*** DATA BLOCK ***
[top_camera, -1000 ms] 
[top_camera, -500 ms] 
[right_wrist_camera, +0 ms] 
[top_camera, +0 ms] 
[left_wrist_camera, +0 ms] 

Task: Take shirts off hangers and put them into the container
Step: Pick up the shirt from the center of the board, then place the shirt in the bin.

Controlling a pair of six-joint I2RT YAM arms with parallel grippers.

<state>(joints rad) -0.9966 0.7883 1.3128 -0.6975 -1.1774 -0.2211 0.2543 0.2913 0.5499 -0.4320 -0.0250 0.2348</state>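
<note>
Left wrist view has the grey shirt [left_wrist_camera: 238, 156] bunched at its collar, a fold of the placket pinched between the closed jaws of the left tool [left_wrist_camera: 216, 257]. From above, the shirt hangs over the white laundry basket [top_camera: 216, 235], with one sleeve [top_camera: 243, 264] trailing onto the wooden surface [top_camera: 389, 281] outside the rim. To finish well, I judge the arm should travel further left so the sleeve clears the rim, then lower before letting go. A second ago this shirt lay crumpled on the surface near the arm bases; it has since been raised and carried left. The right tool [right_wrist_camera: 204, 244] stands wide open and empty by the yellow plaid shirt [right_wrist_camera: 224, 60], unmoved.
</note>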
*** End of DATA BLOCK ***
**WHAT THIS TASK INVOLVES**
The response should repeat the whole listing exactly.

**TASK ANSWER**
[top_camera, -1000 ms] 
[top_camera, -500 ms] 
[right_wrist_camera, +0 ms] 
[top_camera, +0 ms] 
[left_wrist_camera, +0 ms] 

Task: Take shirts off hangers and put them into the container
Step: Pick up the shirt from the center of the board, then place the shirt in the bin.

Controlling a pair of six-joint I2RT YAM arms with parallel grippers.

<state>(joints rad) -0.9966 0.7883 1.3128 -0.6975 -1.1774 -0.2211 0.2543 0.2913 0.5499 -0.4320 -0.0250 0.2348</state>
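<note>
Left wrist view has the grey shirt [left_wrist_camera: 238, 156] bunched at its collar, a fold of the placket pinched between the closed jaws of the left tool [left_wrist_camera: 216, 257]. From above, the shirt hangs over the white laundry basket [top_camera: 216, 235], with one sleeve [top_camera: 243, 264] trailing onto the wooden surface [top_camera: 389, 281] outside the rim. To finish well, I judge the arm should travel further left so the sleeve clears the rim, then lower before letting go. A second ago this shirt lay crumpled on the surface near the arm bases; it has since been raised and carried left. The right tool [right_wrist_camera: 204, 244] stands wide open and empty by the yellow plaid shirt [right_wrist_camera: 224, 60], unmoved.
</note>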

This concludes the output.